Superposition Theorem Explained (with Examples) – Howtoshtab – how to, lifehacks, tips and tricks

Hey friends, welcome to the YouTube channel ALL ABOUT ELECTRONICS. So, in this video, we will learn about the Superposition theorem in the electrical circuits. So, in this video we will see some features of this superposition theorem, like under which condition this superposition theorem can be applied, what is the usefulness of the superposition theorem, what are the limitation of the superposition theorem, and we will solve some problems based on this superposition theorem. So we will understand this superposition theorem by taking one example. So, as you can see here, we have total two independent voltage sources. And let us say we want to find the current I that is flowing through this resistor R1.

So using this superposition theorem what we can do, we can consider this one particular voltage source or a one particular independent voltage source at a time. And we can find the current that is flowing through this resistor R1. So, suppose if we consider this voltage source V1 alone then we can turn off this voltage source V2. And we can replace this voltage source V2 by it’s internal impedance. Now here all the independent voltage sources that we are considering our ideal sources. So, the ideal voltage source has zero series internal impedance. So we can replace this voltage source V2 by short circuit. So in this case, we can find the current that is flowing through this resistor R1. Let’s say the current that is flowing through this resistor R1 is a I1. Similarly, in the second case what we can do, we can consider this voltage source V2 alone and we can turn off this voltage source V1. So we can replace this voltage source V1 by a short circuit.

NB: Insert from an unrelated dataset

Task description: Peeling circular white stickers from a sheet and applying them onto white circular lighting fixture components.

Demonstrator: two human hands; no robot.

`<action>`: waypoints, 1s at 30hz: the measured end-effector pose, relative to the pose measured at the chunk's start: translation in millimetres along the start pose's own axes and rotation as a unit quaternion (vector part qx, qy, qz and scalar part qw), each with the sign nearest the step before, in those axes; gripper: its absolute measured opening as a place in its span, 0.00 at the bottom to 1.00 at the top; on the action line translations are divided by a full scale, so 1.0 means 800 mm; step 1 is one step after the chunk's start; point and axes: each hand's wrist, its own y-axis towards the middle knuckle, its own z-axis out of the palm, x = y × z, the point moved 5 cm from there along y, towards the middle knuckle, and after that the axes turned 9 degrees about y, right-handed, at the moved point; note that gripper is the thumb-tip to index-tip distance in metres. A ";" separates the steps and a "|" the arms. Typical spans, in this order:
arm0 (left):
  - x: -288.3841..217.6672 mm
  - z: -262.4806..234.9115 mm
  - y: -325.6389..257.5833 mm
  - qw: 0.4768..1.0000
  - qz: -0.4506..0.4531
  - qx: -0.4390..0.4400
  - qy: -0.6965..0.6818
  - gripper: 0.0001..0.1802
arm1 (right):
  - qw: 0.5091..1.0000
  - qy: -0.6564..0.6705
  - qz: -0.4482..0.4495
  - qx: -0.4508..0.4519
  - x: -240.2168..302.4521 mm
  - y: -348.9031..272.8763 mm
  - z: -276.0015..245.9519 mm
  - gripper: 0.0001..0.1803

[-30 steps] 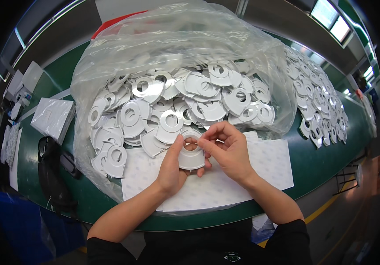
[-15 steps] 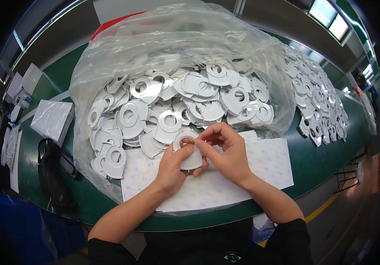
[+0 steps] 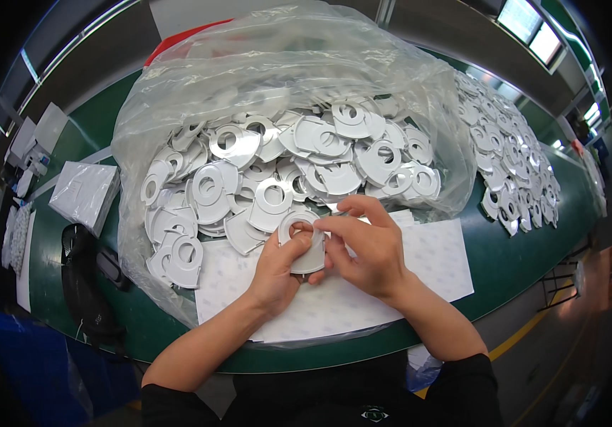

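Observation:
A light grey flat plastic part point(image 3: 308, 257) with a round hole at one end is held over the white sheet. My left hand point(image 3: 275, 267) grips it, thumb across its face and fingers behind. At its right edge, my right hand point(image 3: 370, 252) is curled, with the index fingertip on the rim beside the hole and the thumb lower down near the edge. Whether anything small sits between those right fingers is hidden. Just beyond my hands lies a heap of similar plastic parts point(image 3: 272, 196) in a large clear plastic bag point(image 3: 249, 67).
White paper sheets point(image 3: 420, 263) lie under my hands on the green table point(image 3: 526, 235). Another spread of parts point(image 3: 509, 153) covers the table's right side. To the left are a wrapped white packet point(image 3: 85, 192), a black pouch-like item point(image 3: 87, 285) and a small dark object point(image 3: 112, 267).
The right hand has turned slightly, its index finger now stretched along to the part's upper right edge and its thumb drawn lower. The left hand and the part have barely moved.

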 end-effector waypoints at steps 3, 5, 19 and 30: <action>0.003 0.000 0.001 1.000 0.003 0.002 0.004 0.10 | 0.983 -0.117 -0.140 -0.009 0.019 0.002 -0.001 0.18; 0.004 -0.001 0.001 1.000 0.003 0.000 0.008 0.11 | 0.973 -0.184 -0.130 -0.051 0.026 0.005 -0.003 0.18; 0.007 0.009 0.001 0.992 0.000 0.081 0.100 0.15 | 0.965 0.157 0.208 -0.002 -0.029 0.001 -0.003 0.08; 0.015 0.011 0.001 0.978 0.005 0.139 0.153 0.34 | 0.964 0.088 0.249 -0.021 -0.028 0.001 -0.005 0.10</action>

And in this scenario we can again find the current that is flowing through this resistor R1. Let us say, in this case the current is flowing through this resistor R1 is I2. Now, the total current that is flowing through this resistor R1 will be nothing but algebraic sum of this current I1 and I2. So, the total current that is flowing through this resistor R1 is nothing but a algebraic sum of this current I1 and I2. So, according to the superposition theorem in any linear bilateral network containing more than one independent sources the response in any particular branch either voltage or current, that is equal to the algebraic sum of the responses that is caused by individual forces acting alone. And at the same time all the other sources are replaced by the internal impedance. Now in the most of the cases, as we are considering the ideal sources, so all the ideal voltage sources can be replaced by the short circuit and all the ideal current sources can be replaced by the open circuit. So, now in this statement if you see, we are considering linear bilateral network. So, this superposition theorem can be applied only for the linear and the bilateral network.

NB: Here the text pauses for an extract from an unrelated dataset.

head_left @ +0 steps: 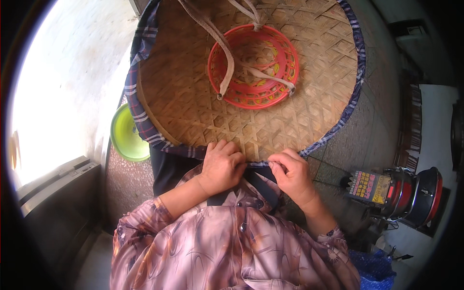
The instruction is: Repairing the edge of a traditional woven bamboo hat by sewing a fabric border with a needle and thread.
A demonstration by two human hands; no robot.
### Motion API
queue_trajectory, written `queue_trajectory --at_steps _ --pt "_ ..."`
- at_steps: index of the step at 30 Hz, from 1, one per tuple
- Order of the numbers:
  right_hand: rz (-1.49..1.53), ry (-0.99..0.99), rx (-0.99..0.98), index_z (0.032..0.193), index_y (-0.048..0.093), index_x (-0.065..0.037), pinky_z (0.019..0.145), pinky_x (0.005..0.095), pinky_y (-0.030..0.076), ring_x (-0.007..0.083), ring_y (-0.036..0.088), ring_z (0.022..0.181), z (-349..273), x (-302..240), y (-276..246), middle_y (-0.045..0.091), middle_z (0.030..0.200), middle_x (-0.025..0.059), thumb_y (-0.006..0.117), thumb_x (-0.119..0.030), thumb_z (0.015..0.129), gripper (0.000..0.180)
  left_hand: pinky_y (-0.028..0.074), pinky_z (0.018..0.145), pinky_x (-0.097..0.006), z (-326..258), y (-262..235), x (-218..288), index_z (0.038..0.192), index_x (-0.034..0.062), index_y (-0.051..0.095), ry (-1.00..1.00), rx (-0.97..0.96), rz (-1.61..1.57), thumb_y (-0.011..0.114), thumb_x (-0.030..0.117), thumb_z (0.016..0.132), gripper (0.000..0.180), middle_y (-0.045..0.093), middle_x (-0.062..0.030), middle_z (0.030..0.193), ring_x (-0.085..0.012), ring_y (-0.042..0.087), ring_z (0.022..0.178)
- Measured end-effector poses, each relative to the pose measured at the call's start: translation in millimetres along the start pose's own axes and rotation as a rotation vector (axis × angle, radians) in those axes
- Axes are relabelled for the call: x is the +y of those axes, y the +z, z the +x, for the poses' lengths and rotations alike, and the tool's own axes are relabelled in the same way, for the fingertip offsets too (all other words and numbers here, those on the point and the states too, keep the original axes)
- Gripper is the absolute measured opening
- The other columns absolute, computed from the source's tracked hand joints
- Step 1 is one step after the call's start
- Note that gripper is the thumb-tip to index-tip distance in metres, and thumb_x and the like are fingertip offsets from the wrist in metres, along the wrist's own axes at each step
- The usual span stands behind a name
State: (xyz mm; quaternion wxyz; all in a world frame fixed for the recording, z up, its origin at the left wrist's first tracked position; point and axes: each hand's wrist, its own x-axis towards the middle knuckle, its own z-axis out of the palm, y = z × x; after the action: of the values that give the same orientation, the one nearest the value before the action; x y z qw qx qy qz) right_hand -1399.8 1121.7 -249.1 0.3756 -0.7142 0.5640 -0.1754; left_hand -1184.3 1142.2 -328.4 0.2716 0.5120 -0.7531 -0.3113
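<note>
A wide woven bamboo hat (179, 96) lies inner side up in front of me, its near edge over my lap. Blue plaid cloth (360, 58) binds its rim. At the centre of the weave sits a red plastic openwork basket (258, 103), with pale fabric cords (226, 53) tied to it and lying across it. My left hand (221, 166) is closed over the near rim, fingertips curled onto the woven side. A little to the right, my right hand (294, 175) pinches the cloth-bound rim between thumb and fingers. Whatever lies inside either grip is hidden.
A lime green basin (126, 135) stands on the speckled floor at the left, beside a bright doorway and a dark door panel (60, 193). To the right is the rear of a motorbike (401, 191) with a red light and plate. A blue bag (371, 268) lies at lower right.
</note>
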Motion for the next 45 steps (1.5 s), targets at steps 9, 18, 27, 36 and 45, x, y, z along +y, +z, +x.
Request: queue_trajectory --at_steps 9,18,27,36,45 --pt "-0.085 0.047 0.07 0.092 0.068 -0.006 0.069 0.0421 0.054 0.0349 0.067 0.078 -30 2 28 0.063 0.087 0.0133 0.067 -0.005 0.087 0.006 0.039 0.079 -0.042 -2 0 -3 0.081 0.0161 0.068 0.009 -0.013 -0.001 0.081 0.018 0.072 0.016 0.06 -0.003 0.089 -0.0263 0.056 0.089" --pt "-0.123 0.023 0.094 0.091 0.066 -0.007 0.066 0.0431 0.053 0.035 0.065 0.074 -32 3 49 0.061 0.086 0.0128 0.066 -0.006 0.086 0.005 0.039 0.078 -0.043 -2 -2 -2 0.083 0.0154 0.067 0.019 -0.017 -0.008 0.081 0.018 0.074 0.017 0.06 -0.0034 0.089 -0.0277 0.057 0.089" --pt "-0.139 0.012 0.118 0.092 0.068 -0.005 0.065 0.0423 0.053 0.0355 0.066 0.073 -31 5 59 0.063 0.085 0.0143 0.067 -0.002 0.085 0.008 0.04 0.079 -0.042 -5 3 -3 0.089 0.0187 0.075 0.025 -0.007 -0.028 0.077 0.017 0.075 0.014 0.059 -0.0006 0.087 -0.025 0.056 0.092" --pt "-0.131 0.018 0.131 0.09 0.068 -0.005 0.065 0.0423 0.054 0.0353 0.066 0.073 -32 8 59 0.063 0.085 0.0139 0.066 -0.002 0.084 0.007 0.038 0.08 -0.041 -5 4 -1 0.087 0.0173 0.073 0.048 0.01 -0.068 0.081 0.018 0.072 0.017 0.059 -0.0012 0.088 -0.025 0.057 0.09" --pt "-0.113 0.025 0.12 0.09 0.068 -0.006 0.066 0.0421 0.055 0.0356 0.066 0.074 -31 5 54 0.064 0.085 0.0138 0.066 -0.003 0.085 0.006 0.037 0.079 -0.041 0 5 2 0.08 0.016 0.07 -0.013 -0.021 -0.015 0.079 0.016 0.068 0.015 0.059 -0.0022 0.089 -0.0258 0.056 0.089"
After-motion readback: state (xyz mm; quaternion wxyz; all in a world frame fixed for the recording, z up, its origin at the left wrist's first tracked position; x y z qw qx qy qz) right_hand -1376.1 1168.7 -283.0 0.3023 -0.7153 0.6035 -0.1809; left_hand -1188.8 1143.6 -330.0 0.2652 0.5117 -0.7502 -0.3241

Now, if you don’t know about this linear and bilateral network, then you can check my video on the Classification of the Electrical Network. The link for the same I will provide in the description below. So you may check that out. So now let us see some features of this superposition theorem. So as I said earlier, this superposition theorem is only applicable for the linear and bilateral networks. Now this particular superposition theorem is useful when a circuit contains more than one sources with different frequencies. Now, if your circuit contains only DC sources, then there are many ways you can find that solution. But if the circuit contains AC sources and also with a different frequencies then this superposition theorem is quite useful.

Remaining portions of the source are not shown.